As Grace moves on to whatever future endeavor eventually comes her way, the sisters will have to cope with the experience of truly being on the course alone.

“It will be an adjustment for me if I do go play collegiately,” Grace said. “I’ll be own my own. It will be a big adjustment period getting used to everything, but it will be exciting at the same time.”

Since Addy has three years left, she can count on her current fellow teammates to develop even stronger relationships, but she’ll also have a new learning curve.

“The biggest thing is I’m going to have to adjust to is Grace leaving for college,” Addy said. “I’ve never played on my own before. That’s going to be different. I’m not going to have somebody there all the time.”

Wherever their careers take them, though, they’ll not give up finding time for Papaw and the rest of the family. Luckily for Richard, there’s no age limit on golf.

“It’s something you can get a lot of enjoyment from and play until you’re old,” he said. “It’s a thing where the family can get together and play, and that’s special.”

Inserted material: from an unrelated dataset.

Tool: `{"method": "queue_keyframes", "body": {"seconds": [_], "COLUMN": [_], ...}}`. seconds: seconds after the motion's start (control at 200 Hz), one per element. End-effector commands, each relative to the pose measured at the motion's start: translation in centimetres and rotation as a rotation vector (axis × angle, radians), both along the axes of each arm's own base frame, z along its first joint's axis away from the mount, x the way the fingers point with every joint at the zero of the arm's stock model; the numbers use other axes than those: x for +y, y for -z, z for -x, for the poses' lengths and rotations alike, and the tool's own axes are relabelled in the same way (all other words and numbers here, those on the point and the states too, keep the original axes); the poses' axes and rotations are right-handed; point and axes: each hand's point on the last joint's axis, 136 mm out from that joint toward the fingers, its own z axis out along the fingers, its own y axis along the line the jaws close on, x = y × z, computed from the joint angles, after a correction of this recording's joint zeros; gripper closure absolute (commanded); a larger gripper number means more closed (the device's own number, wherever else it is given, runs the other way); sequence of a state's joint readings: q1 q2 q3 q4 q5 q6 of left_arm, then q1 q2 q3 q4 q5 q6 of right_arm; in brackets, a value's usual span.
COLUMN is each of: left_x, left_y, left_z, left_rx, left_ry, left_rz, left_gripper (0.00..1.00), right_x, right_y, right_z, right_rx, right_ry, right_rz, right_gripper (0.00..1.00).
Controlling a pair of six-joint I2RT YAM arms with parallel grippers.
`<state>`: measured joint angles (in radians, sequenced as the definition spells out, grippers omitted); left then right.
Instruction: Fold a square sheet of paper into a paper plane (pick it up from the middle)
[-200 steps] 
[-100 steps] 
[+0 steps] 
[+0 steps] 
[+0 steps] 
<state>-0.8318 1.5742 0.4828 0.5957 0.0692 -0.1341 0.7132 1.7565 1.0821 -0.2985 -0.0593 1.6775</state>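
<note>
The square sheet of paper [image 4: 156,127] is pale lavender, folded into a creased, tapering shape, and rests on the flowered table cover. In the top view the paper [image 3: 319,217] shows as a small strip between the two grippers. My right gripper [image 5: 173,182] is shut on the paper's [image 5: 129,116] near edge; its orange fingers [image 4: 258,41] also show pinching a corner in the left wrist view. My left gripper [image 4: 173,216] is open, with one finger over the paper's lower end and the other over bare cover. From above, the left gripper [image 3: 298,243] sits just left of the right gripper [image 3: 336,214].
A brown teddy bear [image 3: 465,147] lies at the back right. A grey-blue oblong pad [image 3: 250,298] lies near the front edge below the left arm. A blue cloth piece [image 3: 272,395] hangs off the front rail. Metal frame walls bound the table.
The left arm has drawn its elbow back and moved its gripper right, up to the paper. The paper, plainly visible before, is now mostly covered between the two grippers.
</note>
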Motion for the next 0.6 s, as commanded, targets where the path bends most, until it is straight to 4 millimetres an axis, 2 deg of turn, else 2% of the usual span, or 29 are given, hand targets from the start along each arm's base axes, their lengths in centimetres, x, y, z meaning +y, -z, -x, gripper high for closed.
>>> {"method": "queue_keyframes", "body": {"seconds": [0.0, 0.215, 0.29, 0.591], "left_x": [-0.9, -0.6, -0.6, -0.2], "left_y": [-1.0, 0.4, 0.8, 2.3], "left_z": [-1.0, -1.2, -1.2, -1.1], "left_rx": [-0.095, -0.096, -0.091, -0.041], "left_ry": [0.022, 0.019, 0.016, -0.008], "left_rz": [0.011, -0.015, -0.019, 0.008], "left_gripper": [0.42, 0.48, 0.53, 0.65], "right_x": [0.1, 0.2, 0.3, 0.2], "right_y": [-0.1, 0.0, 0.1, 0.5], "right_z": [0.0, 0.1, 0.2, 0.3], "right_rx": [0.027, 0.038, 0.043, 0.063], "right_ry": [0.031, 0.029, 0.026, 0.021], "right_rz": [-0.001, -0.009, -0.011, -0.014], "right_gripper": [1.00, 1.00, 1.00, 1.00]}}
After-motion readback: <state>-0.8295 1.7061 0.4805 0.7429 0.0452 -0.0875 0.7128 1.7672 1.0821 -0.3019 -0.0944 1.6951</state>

Todd said he thinks that mindset carried over to his daughters, and it’s why they decided to focus their efforts on golf.

“That’s what enticed them a little bit,” he said. “With most sports, it’s over when you’re done with high school. With this, they knew they could keep doing it for a long time. You get a taste of a team and as an individual.”

Todd said he’s glad Grace and Addy have the chance to play without the normal pressure.

“For them, to go play with Papaw is so relaxing because they play so much competitive golf,” Todd said. “With him, they don’t have to worry about the score. They just hang out and hit some balls.”

That’s just how Richard likes it, and it’s just as well, because he can’t really compete with his granddaughters anyway.

“I can’t beat them,” he said with a smile. “They can outdrive me, and they get a big kick out of it. But it’s fun. That’s the kind of golf I play. I don’t play serious golf. I play to have fun.”